As an attorney who has represented injured workers for more than 25 years, I have seen their rights and benefits shrink under the guise of “reform”. After the tragic Triangle Shirtwaist Factory fire in 1911, which killed almost 150 women and girls, workplace safety and Workers’ Compensation laws were enacted. For the next half century or so, many protections and safeguards were implemented. However, many of these reforms were not sufficient, and in 1972, the National Commission on State Workmen’s Compensation Laws, appointed by then-President Nixon, issued a report noting that state Workers’ Compensation laws were neither adequate nor equitable. This led to a decade when most states significantly improved their laws. 

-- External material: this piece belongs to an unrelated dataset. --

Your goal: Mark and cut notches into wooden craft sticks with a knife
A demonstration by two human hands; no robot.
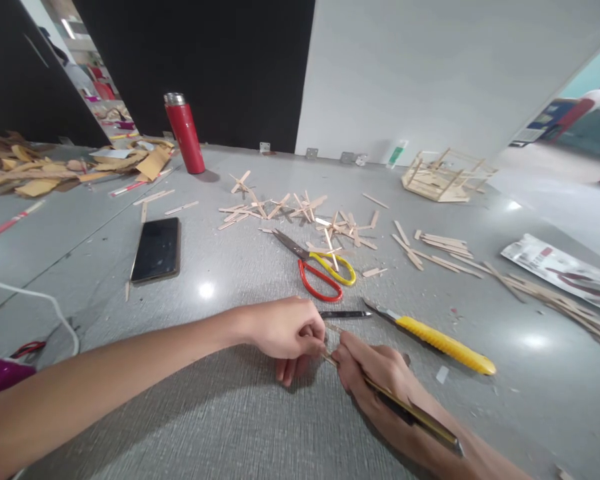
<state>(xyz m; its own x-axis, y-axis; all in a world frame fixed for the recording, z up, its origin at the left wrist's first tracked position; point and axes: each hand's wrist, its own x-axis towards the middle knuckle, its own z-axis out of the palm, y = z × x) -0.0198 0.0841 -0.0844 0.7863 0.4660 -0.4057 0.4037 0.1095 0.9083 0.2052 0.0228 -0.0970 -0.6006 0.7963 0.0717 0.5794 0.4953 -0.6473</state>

Unfortunately, there has once more been a steady decline in benefits to injured workers, again under the guise of reform. One major argument is that many workers are faking their injuries or they just want to take time off from work. There was even a recent ad campaign in which a young girl was crying because her father was going to jail for faking an injury. Workers’ Compensation fraud does exist, but the high cost of insurance fraud is not as a result of workers committing fraud.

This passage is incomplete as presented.